Sensing mechanism of hydrogen sensors based on palladium-loaded tungsten oxide (Pd–WO3)

This paper presents a study on hydrogen sensing mechanism of Pd-loaded tungsten oxide (Pd–WO3). WO3 nanoparticles (sphere-like) were prepared and characterized by transmission electron microscopy (TEM), scanning electron microscope (SEM) and X-ray diffraction (XRD) analysis. The synthesized WO3 nanoparticles was loaded with palladium (Pd) catalyst at 1 at% and annealed in air at 400 °C. The chemical composition of the elements and their spatial distribution on the surface were determined by X-ray photoelectron spectroscopy (XPS) and time-of-flight secondary ion mass spectrometry (ToF-SIMS) respectively.
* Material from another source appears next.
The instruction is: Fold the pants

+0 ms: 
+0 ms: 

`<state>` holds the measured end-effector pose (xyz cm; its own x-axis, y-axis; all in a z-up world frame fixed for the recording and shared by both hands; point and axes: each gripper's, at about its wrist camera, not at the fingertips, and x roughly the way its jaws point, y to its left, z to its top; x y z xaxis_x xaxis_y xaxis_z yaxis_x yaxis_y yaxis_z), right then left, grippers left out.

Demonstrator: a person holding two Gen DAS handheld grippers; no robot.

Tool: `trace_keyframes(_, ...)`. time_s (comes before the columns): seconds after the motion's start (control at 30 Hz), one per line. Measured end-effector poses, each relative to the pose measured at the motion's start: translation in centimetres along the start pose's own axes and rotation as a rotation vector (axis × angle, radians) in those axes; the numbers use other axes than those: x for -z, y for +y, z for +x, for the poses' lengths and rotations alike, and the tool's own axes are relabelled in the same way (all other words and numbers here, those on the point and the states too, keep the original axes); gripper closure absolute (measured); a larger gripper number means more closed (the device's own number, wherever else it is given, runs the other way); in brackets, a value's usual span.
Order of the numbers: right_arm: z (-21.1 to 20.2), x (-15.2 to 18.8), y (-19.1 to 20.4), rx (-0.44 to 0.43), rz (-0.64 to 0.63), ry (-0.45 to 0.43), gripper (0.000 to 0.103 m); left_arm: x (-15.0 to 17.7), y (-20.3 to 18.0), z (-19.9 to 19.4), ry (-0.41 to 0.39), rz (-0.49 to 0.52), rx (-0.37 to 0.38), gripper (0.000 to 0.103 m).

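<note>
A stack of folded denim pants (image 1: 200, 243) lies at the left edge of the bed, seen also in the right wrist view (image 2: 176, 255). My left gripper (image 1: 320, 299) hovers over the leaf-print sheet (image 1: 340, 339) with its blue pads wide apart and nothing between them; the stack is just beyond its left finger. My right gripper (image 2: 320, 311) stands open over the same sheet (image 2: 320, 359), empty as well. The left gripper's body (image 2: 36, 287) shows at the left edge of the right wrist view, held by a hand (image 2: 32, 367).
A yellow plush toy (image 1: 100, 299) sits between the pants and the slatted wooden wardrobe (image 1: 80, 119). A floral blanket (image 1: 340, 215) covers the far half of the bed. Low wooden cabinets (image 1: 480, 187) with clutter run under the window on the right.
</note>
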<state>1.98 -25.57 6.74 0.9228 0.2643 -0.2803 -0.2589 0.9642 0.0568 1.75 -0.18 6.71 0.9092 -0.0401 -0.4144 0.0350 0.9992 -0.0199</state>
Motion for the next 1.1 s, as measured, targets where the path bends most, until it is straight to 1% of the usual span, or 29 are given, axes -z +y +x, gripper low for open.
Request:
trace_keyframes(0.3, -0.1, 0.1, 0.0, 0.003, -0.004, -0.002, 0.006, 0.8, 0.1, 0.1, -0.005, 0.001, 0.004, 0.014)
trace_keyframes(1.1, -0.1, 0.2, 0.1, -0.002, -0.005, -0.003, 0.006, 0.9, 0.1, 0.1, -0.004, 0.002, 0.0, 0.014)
Pd–WO3 thick film was prepared by screen-printing on alumina substrates fitted with gold electrodes and a platinum heater. The responses to 25–200 ppm hydrogen (diluted in air) were measured at operating temperatures ranging from 200 to 280 °C in dry air and with 50% relative humidity. The changes in the optical properties (on the surface) and crystal phases (in bulk) of Pd–WO3 in contact with hydrogen were investigated by UV–vis–NIR and XRD respectively. The in situ characterizations were carried out in different conditions, 3% H2 diluted in synthetic air/nitrogen at temperatures ranging from 25 to 200 °C. The changes in the crystal phases, formation of hydrogen tungsten bronze, on the surface or bulk were correlated with the electrical responses. A sensing mechanism of Pd–WO3 for H2 is proposed and discussed.